In recent years, we have witnessed a growing interest in estimating the ranks of a list of items. This same problem could be found in a variety of applications, such as the online advertisement of products on Amazon or movie recommendation by Netflix. These problems could be analytically summarized as: given a list of items denoted by \(\boldsymbol{M}=\left\{M_{1}, M_{2}, \ldots, M_{p}\right\}\), what is the rank of the items (denoted by \(\boldsymbol{\phi}=\left\{\phi_{1}, \phi_{2}, \ldots, \phi_{p}\right\}\))?66 Here, \(\boldsymbol{\phi}\) is a vector of real values, i.e., the larger the \(\phi_i\), the higher the rank of \(M_i\).
To obtain ranking of items, comparison data (either by domain expert or users) is often collected, e.g., a pair of items in \(M\), let’s say, \(M_i\) and \(M_j\), will be pushed to the expert/user who conducts the comparison to see if \(M_i\) is better than \(M_j\); then, a score, denoted as \(y_k\), will be returned, i.e., a positive \(y_k\) indicates that the expert/user supports that \(M_i\) is better than \(M_j\), while a negative \(y_k\) indicates the opposite. Note that the larger the \(y_k\), the stronger the support.
Denote the expert/user data as \(\boldsymbol y\), which is a vector and consists of the set of pairwise comparisons. The question is to estimate the ranking \(\boldsymbol \phi\) based on \(\boldsymbol y\).
It looks like an unfamiliar problem, but a surprise recognition was made in the paper67 Osting, B., Brune, C. and Osher, S. Enhanced statistical rankings via targeted data collection.

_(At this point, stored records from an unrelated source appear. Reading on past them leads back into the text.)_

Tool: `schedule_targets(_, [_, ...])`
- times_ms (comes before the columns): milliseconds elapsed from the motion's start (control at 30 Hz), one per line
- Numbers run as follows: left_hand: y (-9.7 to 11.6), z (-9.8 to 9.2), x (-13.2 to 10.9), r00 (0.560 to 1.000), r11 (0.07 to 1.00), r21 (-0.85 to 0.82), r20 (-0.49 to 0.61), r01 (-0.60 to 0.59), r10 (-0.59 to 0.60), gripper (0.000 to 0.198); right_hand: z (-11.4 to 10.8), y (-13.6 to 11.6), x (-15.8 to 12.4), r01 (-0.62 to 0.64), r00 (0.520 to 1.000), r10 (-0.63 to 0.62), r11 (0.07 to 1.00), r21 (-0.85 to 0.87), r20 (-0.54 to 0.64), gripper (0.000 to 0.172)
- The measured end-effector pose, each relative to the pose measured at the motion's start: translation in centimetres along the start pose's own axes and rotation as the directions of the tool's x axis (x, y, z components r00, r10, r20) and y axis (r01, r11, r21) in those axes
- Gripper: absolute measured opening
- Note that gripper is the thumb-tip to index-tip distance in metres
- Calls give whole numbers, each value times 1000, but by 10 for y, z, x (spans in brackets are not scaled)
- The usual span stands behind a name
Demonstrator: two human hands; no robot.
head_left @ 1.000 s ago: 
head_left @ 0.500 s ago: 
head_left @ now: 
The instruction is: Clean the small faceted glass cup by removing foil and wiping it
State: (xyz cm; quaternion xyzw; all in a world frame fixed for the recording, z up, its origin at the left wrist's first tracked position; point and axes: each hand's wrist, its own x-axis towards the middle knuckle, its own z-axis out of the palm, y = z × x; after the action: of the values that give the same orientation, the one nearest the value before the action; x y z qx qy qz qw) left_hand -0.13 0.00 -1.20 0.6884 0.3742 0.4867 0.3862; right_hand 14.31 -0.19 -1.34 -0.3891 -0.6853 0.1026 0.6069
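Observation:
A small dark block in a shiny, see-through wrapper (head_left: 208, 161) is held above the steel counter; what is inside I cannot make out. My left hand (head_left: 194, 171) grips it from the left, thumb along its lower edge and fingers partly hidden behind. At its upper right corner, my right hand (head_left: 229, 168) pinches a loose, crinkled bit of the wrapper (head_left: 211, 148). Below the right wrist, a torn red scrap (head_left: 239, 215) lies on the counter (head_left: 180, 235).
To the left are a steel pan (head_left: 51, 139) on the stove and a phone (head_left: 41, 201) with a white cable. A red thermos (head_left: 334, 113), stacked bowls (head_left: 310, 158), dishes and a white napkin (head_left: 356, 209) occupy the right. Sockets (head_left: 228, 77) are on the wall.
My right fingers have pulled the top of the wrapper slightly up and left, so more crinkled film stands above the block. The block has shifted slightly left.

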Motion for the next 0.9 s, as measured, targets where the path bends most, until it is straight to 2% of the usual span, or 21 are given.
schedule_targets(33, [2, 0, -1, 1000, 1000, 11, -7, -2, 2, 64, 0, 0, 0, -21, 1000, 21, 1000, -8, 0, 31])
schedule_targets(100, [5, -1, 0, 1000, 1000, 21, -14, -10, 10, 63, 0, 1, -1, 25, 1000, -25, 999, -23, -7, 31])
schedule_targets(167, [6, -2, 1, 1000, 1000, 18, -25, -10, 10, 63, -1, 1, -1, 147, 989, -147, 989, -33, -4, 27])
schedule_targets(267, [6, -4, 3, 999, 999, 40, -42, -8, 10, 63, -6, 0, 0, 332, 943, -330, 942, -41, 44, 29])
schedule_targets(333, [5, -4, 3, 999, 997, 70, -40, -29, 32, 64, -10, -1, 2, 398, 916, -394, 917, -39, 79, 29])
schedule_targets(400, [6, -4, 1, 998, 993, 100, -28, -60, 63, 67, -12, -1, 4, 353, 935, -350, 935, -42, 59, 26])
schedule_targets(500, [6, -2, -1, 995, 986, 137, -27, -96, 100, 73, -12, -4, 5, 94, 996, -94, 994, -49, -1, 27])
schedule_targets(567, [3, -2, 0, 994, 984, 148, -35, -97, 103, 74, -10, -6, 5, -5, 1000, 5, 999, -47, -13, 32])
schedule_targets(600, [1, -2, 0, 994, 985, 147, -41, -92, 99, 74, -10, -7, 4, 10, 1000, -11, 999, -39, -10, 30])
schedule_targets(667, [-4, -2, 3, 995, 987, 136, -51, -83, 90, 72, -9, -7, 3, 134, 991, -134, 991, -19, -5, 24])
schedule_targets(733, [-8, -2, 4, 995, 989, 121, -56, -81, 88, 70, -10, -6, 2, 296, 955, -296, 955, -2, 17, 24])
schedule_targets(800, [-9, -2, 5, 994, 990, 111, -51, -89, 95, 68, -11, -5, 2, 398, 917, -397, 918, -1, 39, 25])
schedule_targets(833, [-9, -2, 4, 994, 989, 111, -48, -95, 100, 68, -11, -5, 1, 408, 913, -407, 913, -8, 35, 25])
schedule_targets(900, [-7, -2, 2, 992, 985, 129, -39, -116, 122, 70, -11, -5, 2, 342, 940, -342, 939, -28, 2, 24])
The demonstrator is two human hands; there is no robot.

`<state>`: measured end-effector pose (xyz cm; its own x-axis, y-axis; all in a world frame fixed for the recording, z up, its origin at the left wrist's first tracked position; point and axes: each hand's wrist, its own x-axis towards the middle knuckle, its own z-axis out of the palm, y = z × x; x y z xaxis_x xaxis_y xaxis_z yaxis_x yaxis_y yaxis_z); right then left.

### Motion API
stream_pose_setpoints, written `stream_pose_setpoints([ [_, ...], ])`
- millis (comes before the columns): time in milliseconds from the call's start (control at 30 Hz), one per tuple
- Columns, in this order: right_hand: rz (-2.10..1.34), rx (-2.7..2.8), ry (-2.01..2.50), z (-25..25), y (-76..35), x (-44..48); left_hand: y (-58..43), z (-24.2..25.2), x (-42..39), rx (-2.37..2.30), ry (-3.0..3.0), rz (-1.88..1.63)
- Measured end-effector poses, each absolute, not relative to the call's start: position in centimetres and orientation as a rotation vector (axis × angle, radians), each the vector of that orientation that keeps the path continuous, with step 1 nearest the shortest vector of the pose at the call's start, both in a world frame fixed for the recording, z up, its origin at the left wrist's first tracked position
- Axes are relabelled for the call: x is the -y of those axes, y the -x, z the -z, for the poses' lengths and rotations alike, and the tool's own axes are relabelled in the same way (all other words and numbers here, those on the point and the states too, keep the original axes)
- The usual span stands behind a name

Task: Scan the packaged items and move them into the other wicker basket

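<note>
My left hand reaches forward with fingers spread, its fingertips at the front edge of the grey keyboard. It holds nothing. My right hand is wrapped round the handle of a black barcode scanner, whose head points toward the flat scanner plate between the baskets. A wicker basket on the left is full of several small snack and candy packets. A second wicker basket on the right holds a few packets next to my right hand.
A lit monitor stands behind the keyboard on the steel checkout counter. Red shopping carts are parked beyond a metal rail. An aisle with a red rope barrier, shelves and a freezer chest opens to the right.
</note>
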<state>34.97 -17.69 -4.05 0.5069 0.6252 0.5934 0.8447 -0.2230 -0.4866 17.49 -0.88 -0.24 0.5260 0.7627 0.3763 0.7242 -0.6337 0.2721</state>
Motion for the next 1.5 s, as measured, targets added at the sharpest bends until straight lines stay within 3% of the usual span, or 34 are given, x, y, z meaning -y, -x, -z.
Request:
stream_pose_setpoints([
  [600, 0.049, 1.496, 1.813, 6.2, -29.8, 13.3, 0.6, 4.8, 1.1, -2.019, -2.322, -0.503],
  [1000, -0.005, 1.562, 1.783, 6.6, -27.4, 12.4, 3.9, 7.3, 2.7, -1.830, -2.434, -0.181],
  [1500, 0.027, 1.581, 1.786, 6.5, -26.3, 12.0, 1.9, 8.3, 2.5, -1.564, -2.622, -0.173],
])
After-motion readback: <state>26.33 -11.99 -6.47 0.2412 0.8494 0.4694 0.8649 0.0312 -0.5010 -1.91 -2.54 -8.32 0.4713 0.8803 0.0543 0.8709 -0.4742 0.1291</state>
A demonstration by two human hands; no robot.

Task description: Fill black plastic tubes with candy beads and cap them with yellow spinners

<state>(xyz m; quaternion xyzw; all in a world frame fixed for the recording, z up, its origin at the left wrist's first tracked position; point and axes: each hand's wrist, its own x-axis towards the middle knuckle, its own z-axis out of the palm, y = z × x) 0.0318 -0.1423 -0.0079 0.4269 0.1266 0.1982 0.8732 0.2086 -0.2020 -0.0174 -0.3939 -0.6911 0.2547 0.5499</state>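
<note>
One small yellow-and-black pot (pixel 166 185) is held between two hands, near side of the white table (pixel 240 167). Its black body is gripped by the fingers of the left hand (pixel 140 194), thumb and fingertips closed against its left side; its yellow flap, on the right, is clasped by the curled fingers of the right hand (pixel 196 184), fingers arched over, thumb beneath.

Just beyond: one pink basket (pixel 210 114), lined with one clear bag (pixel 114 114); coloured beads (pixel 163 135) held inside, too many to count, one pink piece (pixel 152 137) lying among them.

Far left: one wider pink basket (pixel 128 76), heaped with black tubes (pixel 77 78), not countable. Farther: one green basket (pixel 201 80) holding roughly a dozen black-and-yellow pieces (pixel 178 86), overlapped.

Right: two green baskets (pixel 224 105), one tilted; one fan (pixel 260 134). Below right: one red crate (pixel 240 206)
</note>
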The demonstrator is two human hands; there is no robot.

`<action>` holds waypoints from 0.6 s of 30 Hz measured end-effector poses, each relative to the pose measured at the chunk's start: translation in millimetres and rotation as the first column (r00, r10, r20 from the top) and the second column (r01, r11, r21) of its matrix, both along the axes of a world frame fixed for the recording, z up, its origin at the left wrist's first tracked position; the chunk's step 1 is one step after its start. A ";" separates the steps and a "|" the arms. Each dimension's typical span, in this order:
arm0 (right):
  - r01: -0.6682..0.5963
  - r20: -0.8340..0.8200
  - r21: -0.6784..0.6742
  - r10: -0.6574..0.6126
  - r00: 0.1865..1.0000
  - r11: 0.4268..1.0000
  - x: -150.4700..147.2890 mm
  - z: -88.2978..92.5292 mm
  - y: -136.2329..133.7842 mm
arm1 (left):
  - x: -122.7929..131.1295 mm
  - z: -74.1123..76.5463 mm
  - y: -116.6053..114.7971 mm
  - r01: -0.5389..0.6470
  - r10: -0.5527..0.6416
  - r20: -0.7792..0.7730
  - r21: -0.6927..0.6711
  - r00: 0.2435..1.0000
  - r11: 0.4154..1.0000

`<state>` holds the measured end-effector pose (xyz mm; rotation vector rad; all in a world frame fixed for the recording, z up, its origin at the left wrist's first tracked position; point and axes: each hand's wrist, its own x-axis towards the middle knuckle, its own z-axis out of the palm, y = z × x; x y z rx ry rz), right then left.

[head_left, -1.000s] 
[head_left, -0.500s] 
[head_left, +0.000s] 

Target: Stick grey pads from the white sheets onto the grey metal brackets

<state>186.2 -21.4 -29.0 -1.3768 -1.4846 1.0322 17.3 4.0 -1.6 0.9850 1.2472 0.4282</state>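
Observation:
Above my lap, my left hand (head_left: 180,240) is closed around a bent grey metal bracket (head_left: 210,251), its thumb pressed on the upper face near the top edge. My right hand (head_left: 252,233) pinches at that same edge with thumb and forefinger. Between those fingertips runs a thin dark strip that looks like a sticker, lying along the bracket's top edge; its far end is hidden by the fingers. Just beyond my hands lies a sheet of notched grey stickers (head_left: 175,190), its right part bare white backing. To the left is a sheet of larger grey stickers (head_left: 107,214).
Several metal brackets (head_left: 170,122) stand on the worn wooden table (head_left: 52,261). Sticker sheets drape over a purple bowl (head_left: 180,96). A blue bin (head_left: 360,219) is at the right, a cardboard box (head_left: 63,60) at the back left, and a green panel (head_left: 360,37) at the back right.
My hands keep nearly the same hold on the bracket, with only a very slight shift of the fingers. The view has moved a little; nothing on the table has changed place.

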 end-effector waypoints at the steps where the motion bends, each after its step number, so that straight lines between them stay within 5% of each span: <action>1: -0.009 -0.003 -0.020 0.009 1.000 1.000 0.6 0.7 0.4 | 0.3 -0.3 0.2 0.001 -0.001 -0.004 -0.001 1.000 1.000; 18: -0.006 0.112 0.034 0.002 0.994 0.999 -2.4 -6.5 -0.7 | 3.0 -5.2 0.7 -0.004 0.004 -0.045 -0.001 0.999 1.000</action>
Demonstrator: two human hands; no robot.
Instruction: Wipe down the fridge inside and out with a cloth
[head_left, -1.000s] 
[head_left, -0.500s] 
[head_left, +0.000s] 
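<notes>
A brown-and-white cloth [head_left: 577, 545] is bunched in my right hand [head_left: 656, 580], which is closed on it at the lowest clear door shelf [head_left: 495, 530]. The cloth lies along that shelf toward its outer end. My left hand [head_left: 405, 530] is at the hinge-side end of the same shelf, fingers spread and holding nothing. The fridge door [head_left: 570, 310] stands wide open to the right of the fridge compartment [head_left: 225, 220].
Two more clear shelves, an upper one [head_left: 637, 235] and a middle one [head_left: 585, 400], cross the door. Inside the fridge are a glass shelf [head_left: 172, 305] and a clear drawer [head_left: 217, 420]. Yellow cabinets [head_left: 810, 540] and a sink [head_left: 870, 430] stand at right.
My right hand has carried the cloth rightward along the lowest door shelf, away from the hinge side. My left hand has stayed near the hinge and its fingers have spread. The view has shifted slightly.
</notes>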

Proceedings of the 30 International Conference on Machine Learning (ICML), 2013. that the underlying statistical model is a linear regression model. This indicates that we can use the rich array of methods in linear regression framework to solve many problems in ranking.
To see that, first, we need to make explicit the relationship between the parameter to be estimated (\(\boldsymbol \phi\)) and the data (\(\boldsymbol y\)). For the \(k^{th}\) comparison that involves items \(M_i\) and \(M_j\), we could assume that \(y_k\) is distributed as
\[\begin{equation} y_{k} \sim N\left(\phi_{i}-\phi_{j}, \sigma^{2} / w_{k}\right). \tag{32} \end{equation}\]
This assumes that if the item \(M_i\) is more (or less) important than the item \(M_j\), we will expect to see positive (or negative) values of \(y_k\). \(\sigma^2\) encodes the overall accuracy level of the expert/user knowledge68 More knowledgeable expert/user will have smaller \(\sigma^2\).. Expert/user could also provide their confidence level on a particular comparison, encoded in \(w_k\)69 When this information is lacking, we could simply assume \(w_k=1\) for all the comparison data..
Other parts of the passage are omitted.